(DATASET CONTENT)
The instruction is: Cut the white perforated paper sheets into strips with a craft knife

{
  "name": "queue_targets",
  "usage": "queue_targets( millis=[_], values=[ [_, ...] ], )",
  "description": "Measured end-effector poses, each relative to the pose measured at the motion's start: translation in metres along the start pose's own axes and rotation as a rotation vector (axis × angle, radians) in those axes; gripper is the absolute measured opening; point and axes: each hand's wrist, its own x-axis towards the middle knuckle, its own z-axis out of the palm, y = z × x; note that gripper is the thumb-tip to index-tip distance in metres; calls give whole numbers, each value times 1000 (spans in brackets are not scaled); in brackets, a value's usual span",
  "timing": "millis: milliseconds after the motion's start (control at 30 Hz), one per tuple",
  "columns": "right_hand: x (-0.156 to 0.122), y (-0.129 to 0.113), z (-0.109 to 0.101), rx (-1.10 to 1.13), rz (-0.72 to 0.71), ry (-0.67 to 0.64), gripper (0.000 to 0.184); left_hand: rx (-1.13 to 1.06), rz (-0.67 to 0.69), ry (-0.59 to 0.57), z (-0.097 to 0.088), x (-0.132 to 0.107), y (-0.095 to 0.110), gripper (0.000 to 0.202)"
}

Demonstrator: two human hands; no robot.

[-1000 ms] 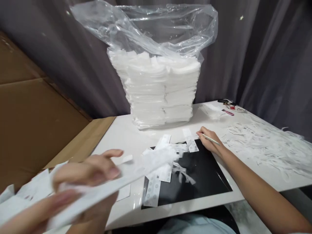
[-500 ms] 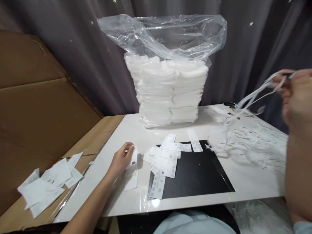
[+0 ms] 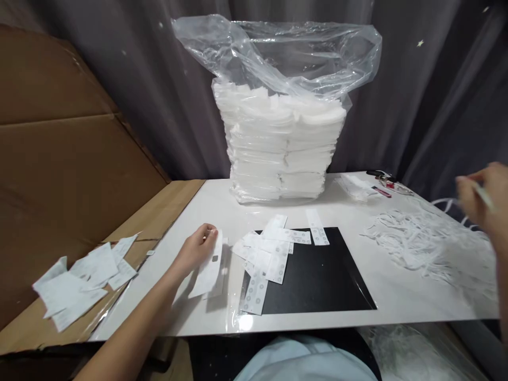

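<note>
My left hand is closed on a white paper slip with a small dark square on it, lifted over the white table; another white slip lies beneath. At the far right, my right hand is blurred, its fingers pinched around thin white cords that loop out beside it. Below that hand spreads a tangled pile of white cords. Between the hands, several printed white slips overlap on a black mat.
A clear plastic bag packed with stacked white sheets stands at the back. On the left, an open cardboard box has several white slips on its flap. A small plastic packet and keys lie at the back right.
My right hand has moved down and right, drawing the cords away from over the mat. The slip in my left hand is now lifted and tilted, showing more of its face. The view has shifted slightly.
</note>
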Motion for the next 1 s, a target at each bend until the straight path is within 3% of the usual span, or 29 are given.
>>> queue_targets(
  millis=[100,200,233,267,300,333,400,433,500,567,667,733,767,833,900,933,1000],
  values=[
    [-60,-59,28,124,82,-144,26,120,85,32,17,7,-12,42],
    [-133,-113,62,735,261,-654,29,200,175,29,25,15,-11,50],
    [-152,-126,72,938,370,-768,32,216,208,5,27,18,-6,51],
    [-168,-135,82,1059,489,-793,35,227,245,-29,28,19,1,50],
    [-179,-140,89,1074,581,-719,37,234,285,-69,30,21,10,50],
    [-185,-142,95,998,592,-551,37,238,325,-111,33,21,20,49],
    [-186,-140,99,858,504,-287,32,234,406,-202,43,19,44,47],
    [-182,-137,99,834,456,-219,29,236,457,-256,51,17,57,46],
    [-173,-132,96,903,448,-215,27,267,602,-388,71,11,82,44],
    [-164,-128,95,1039,561,-265,28,323,768,-510,96,4,105,42],
    [-158,-124,100,1241,774,-428,32,334,875,-580,131,-1,129,49],
    [-158,-120,102,1214,780,-501,33,331,888,-588,146,0,136,55],
    [-159,-118,102,1129,714,-455,32,331,888,-586,149,1,137,55],
    [-161,-114,97,933,510,-224,26,326,891,-576,149,2,137,51],
    [-160,-112,88,894,349,-74,18,303,916,-570,143,1,135,48],
    [-157,-110,84,945,312,-95,17,284,935,-571,138,-1,134,47],
    [-146,-108,81,1081,309,-277,17,238,967,-577,129,-6,131,47]
  ],
)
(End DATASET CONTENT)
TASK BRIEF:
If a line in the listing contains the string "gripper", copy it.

SOLUTION TO THIS EXERCISE:
  "description": "Measured end-effector poses, each relative to the pose measured at the motion's start: translation in metres along the start pose's own axes and rotation as a rotation vector (axis × angle, radians) in those axes; gripper is the absolute measured opening; point and axes: each hand's wrist, its own x-axis towards the middle knuckle, its own z-axis out of the palm, y = z × x; note that gripper is the thumb-tip to index-tip distance in metres; calls give whole numbers, each value times 1000 (spans in brackets are not scaled); in brackets, a value's usual span",
  "columns": "right_hand: x (-0.156 to 0.122), y (-0.129 to 0.113), z (-0.109 to 0.101), rx (-1.10 to 1.13), rz (-0.72 to 0.71), ry (-0.67 to 0.64), gripper (0.000 to 0.184); left_hand: rx (-1.13 to 1.06), rz (-0.67 to 0.69), ry (-0.59 to 0.57), z (-0.097 to 0.088), x (-0.132 to 0.107), y (-0.095 to 0.110), gripper (0.000 to 0.202)"

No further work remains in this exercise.